Once I was back in Columbia, I felt a lot more unburdened as a photographer, and when it was time to shoot one of my most important assignments that semester I decided to go old school.
I was enrolled in a class called Staff Photojournalism and as the name suggests I had to don the staff photographer hat two days a week for the famed Columbia Missourian, Columbia’s local newspaper (run almost entirely by MU’s journalism students). It was election season and we had to follow a local candidate on their campaign trail and put together a photo story about them.
If you’re thinking: “What a great opportunity for a budding photojournalist to get his feet wet in American politics?” Think again! I was not only apolitical but also clueless about U.S. politics at the time. So I got a primer on the subject from my editor, Ben Zack, who was doing his bachelor’s at the time. And before I knew it, I found myself at a political convention praying to get an audience with two Libertarians who were scheduled to speak at the gathering.
In hindsight, the odds of me meeting with even one of them were pretty much zero.
I guess the photo gods took pity on me and I miraculously got hold of both of them. After a little chit-chat, I was giving them directions on how to pose for my portrait series on third party candidates. And guess what — I was shooting with my trusty TLR!
For the other four portraits, I had to convince my editor to give me a ride to the Missouri State Capitol at Jeff City; showed up unannounced at a candidate’s apartment, was shooed away, and then returned another day to try my luck once again; and took an early morning bus to Kansas City to meet with a bunch of candidates who were just as perplexed as I was.
As you can imagine, I was overwhelmed by all these impromptu meet and greets. But when the pictures were finally published in the newspaper, I was completely surprised by the overwhelmingly positive response this body of work got from one and all. The story even received a standing ovation from the entire newsroom that morning!
But more than the adulation, the fact that these candidates, older and much wiser than me, were willing to engage in a frank discussion about their belief systems with me — a total stranger — really touched me. And if you ask me, it’s encounters like these that make portrait photography truly stand out from the other genres.
The portrait juggernaut comes to a halt
My love of portraiture reached an all-time high after that incredible (or should I say accidental?) success.
Another noteworthy assignment that earned me plaudits that semester was the series of (multi-platform) stories, “Against the Odds.” It was my first time working in a group comprising more than two dozen students and a faculty member. The project told stories of “courage and perseverance using text, photography, and video.” I still consider the set of square portraits I shot for this project to be my finest body of work to date.
I had no classes during my third and final year at the J-school, but I did get to intern with the university’s Joint Office of Strategic Communications and Marketing.
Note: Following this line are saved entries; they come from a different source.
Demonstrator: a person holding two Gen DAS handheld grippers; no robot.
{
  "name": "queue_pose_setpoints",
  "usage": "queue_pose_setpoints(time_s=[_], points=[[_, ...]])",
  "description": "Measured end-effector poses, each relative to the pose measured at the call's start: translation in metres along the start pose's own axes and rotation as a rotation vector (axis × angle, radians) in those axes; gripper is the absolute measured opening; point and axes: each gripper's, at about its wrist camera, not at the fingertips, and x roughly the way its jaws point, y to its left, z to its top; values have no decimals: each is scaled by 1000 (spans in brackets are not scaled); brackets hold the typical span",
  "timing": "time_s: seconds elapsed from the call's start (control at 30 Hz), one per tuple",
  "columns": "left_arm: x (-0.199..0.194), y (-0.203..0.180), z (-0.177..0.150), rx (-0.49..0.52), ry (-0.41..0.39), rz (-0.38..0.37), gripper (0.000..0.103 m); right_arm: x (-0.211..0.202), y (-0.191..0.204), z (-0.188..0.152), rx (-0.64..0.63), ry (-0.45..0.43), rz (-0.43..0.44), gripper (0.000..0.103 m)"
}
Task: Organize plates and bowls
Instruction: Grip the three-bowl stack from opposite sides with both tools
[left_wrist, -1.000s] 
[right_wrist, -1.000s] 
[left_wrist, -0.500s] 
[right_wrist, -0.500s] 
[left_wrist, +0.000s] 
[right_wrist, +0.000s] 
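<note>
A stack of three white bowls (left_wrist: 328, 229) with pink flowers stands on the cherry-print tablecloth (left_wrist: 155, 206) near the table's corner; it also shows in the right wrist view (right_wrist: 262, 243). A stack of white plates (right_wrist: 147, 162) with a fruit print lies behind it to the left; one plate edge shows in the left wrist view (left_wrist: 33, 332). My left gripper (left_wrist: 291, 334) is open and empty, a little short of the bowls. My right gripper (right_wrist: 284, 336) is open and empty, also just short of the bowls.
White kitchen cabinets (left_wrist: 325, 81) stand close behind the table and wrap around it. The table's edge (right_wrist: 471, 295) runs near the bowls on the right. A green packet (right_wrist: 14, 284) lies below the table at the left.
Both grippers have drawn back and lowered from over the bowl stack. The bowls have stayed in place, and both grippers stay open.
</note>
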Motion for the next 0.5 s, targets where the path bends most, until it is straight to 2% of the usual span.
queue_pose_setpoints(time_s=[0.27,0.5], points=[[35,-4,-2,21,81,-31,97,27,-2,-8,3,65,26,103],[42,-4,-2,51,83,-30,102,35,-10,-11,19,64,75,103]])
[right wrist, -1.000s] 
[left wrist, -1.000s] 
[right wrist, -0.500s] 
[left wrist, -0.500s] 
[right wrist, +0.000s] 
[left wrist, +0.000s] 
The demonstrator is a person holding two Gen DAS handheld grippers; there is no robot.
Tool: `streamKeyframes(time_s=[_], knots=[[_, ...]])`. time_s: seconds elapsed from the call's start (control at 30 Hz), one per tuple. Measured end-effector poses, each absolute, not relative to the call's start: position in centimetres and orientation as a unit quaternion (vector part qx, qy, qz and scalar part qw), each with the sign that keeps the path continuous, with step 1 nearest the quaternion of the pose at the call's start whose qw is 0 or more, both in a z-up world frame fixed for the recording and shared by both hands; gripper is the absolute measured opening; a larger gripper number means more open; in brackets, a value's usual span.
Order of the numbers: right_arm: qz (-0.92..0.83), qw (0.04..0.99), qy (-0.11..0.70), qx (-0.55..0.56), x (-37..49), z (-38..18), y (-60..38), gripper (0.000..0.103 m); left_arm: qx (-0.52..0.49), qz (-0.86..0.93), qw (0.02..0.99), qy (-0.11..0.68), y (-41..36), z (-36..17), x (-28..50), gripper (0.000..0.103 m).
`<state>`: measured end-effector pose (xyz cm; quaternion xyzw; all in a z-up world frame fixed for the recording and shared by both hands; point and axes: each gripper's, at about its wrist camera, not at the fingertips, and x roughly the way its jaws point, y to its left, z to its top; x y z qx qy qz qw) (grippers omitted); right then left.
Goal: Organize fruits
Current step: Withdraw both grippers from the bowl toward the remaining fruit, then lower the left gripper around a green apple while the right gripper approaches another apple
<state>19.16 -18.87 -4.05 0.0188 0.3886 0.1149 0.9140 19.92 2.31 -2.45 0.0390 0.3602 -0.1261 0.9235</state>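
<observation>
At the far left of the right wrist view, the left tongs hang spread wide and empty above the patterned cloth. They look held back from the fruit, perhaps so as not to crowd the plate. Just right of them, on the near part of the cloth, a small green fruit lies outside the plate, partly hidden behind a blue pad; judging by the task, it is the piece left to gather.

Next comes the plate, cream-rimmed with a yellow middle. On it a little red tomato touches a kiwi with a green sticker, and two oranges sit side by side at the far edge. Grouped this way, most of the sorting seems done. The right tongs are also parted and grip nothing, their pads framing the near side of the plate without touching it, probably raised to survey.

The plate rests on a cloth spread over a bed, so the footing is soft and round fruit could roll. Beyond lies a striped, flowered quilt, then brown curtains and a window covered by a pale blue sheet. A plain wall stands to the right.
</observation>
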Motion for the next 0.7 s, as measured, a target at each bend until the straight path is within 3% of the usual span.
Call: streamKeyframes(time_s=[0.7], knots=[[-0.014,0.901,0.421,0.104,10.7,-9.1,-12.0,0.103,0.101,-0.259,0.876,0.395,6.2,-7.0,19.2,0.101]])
Thanks to the cooperation and support of Shane Epping, a senior photographer (and my immediate boss) there, I was given free rein to explore the topics I fancied ranging from what it’s like being Black in America to the beautiful bond that college roommates share. And you guessed it right — all of these pitches took shape as a portrait series.
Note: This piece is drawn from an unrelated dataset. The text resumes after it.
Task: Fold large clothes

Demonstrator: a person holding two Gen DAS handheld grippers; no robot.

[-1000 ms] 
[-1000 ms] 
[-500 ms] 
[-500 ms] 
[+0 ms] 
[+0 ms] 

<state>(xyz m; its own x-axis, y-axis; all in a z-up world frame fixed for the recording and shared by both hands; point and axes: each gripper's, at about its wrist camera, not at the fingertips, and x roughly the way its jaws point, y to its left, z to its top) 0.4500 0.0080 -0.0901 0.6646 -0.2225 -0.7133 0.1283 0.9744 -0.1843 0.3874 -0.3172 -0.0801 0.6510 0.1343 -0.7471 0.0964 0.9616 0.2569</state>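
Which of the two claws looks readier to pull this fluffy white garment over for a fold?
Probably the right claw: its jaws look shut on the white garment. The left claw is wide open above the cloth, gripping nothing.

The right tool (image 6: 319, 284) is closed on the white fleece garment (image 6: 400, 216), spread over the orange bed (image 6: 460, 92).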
After graduating in 2014, I was back in Chennai and continued to bank on a combination of portraiture and reportage photography to tell human stories. In the process, I saw first-hand how embodying Ms. Arnold’s quote about putting people first opened doors for me no matter where I was and who I was with. As a result, I realized my long-time dream of documenting the life of circus performers.
But all good things eventually come to an end, and in 2017 I swapped my camera for a pen. Although writing is my full-time profession now, I’ll always be a (portrait) photographer at heart, and nothing will ever change that.
All photographs by the author, unless otherwise credited.